(Stored items from a collection)
++++++++

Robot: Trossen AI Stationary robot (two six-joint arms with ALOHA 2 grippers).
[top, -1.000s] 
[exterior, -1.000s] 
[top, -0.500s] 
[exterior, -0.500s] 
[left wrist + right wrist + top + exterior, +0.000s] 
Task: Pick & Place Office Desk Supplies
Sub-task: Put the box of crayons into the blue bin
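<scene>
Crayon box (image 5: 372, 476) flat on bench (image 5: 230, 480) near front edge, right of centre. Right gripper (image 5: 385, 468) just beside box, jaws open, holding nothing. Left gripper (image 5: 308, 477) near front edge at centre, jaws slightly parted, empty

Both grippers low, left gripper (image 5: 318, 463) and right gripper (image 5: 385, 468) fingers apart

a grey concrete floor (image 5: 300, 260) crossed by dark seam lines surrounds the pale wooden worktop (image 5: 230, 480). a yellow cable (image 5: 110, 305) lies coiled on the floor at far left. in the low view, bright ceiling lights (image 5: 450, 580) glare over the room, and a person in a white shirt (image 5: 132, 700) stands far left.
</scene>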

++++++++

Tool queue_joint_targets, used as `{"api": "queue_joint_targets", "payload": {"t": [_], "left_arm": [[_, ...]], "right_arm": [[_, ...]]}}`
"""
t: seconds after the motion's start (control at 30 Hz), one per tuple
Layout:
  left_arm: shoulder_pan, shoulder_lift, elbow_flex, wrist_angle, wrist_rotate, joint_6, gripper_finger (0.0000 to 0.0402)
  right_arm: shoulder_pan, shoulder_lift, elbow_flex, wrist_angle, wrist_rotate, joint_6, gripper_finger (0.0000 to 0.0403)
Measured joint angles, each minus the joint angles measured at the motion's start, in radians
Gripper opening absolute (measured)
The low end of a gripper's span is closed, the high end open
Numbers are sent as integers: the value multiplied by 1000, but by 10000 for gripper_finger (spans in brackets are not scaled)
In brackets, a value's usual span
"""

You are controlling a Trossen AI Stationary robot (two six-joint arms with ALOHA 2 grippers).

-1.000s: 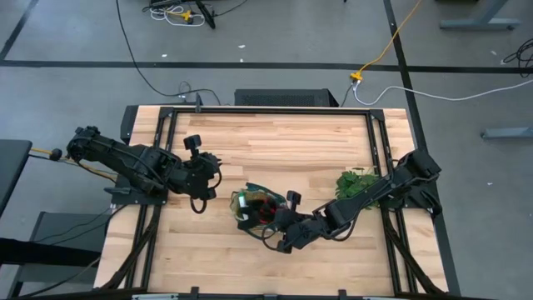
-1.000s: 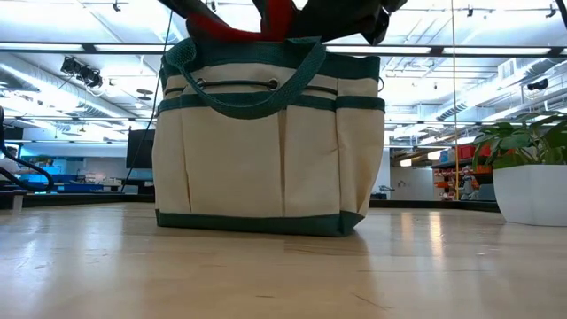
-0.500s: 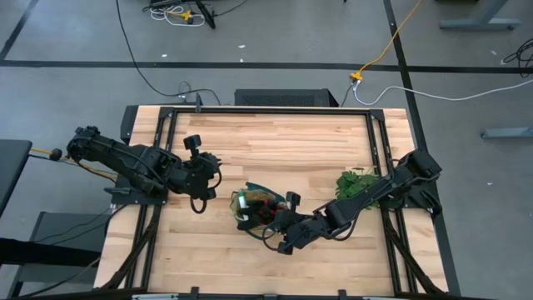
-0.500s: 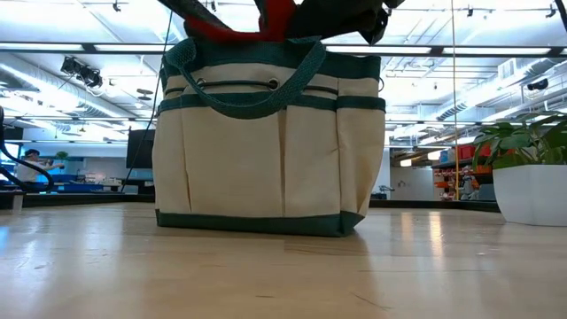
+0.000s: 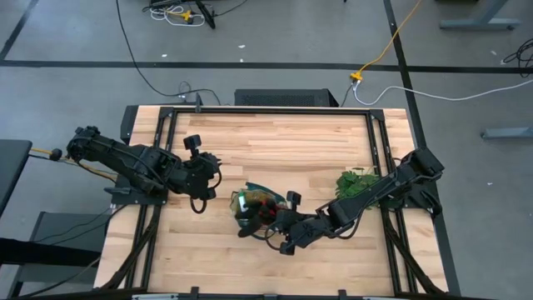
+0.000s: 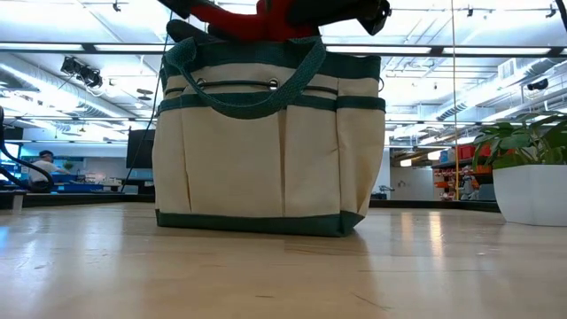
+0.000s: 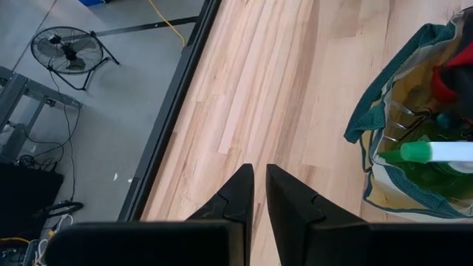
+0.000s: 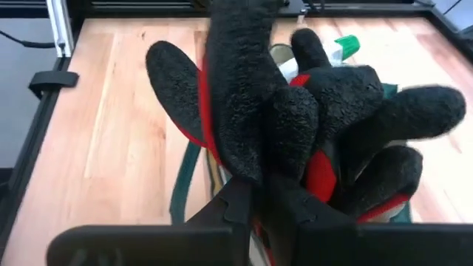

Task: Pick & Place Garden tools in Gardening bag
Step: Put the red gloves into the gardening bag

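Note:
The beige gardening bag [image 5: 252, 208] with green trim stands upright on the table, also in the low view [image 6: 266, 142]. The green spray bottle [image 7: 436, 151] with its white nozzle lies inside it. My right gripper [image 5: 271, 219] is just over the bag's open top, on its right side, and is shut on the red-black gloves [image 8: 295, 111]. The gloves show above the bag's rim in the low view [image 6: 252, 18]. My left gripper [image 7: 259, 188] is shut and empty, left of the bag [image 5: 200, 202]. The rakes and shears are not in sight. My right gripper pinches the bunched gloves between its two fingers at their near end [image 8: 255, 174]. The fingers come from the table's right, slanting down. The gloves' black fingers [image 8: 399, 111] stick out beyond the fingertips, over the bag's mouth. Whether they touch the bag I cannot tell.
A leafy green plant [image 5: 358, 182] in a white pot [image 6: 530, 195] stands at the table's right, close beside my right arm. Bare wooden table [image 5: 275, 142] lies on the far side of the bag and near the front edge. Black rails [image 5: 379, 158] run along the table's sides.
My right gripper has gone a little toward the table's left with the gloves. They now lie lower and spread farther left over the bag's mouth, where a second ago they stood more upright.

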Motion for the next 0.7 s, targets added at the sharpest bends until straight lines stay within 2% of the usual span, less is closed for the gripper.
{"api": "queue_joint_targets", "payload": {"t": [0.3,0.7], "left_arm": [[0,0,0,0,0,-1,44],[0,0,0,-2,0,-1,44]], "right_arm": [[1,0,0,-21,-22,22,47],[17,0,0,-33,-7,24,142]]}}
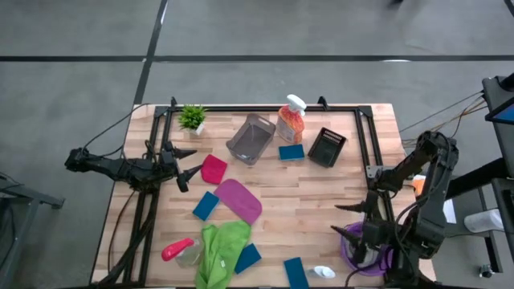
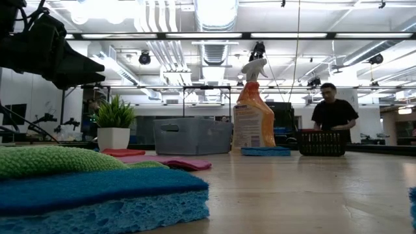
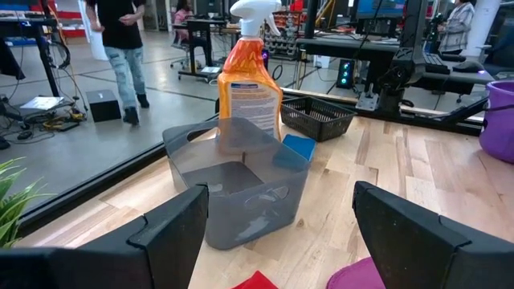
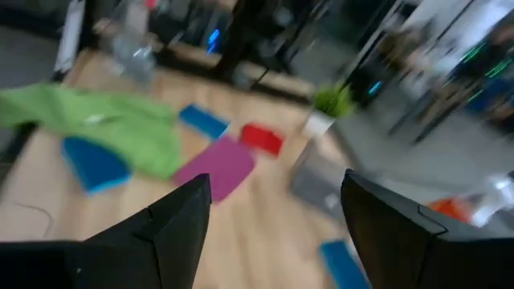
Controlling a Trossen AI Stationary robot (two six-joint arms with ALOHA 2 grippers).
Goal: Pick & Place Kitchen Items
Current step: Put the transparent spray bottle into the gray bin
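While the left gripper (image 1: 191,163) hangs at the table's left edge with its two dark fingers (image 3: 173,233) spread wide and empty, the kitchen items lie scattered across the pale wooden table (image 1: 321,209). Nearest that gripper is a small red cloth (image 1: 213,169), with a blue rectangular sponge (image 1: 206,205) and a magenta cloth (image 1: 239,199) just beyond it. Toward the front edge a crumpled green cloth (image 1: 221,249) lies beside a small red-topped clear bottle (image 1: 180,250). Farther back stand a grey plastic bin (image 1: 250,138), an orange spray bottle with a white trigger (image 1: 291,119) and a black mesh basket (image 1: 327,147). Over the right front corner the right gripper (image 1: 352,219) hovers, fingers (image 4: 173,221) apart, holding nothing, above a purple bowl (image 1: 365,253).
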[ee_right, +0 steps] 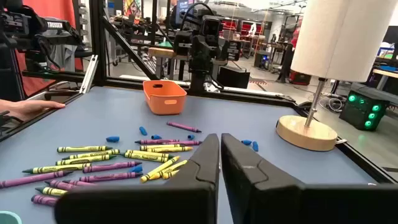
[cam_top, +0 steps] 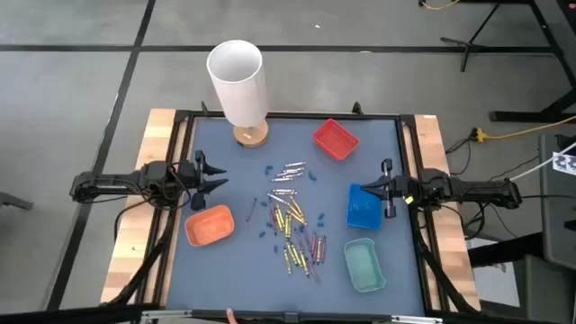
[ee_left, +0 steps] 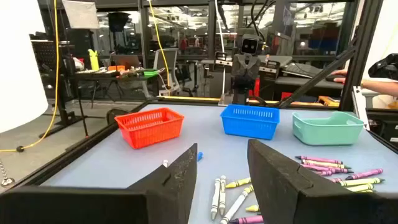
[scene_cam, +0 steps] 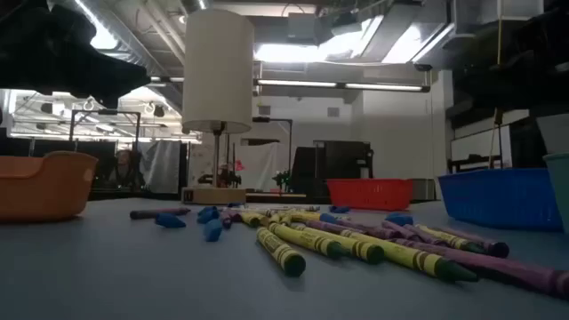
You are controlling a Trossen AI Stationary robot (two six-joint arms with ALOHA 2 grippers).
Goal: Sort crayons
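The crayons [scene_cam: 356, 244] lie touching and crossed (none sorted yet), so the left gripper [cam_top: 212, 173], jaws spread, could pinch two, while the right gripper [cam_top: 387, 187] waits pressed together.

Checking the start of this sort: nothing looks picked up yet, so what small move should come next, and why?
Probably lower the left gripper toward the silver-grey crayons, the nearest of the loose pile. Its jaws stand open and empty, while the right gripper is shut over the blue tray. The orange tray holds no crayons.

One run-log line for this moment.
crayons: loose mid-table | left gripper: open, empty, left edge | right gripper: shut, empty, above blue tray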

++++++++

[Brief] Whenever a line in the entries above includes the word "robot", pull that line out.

[Written solution]
Robot: Trossen AI Stationary robot (two six-joint arms with ALOHA 2 grippers).
You are controlling a Trossen AI Stationary robot (two six-joint arms with ALOHA 2 grippers).
Controlling a Trossen AI Stationary robot (two six-joint arms with ALOHA 2 grippers).
You are controlling a Trossen AI Stationary robot (two six-joint arms with ALOHA 2 grippers).

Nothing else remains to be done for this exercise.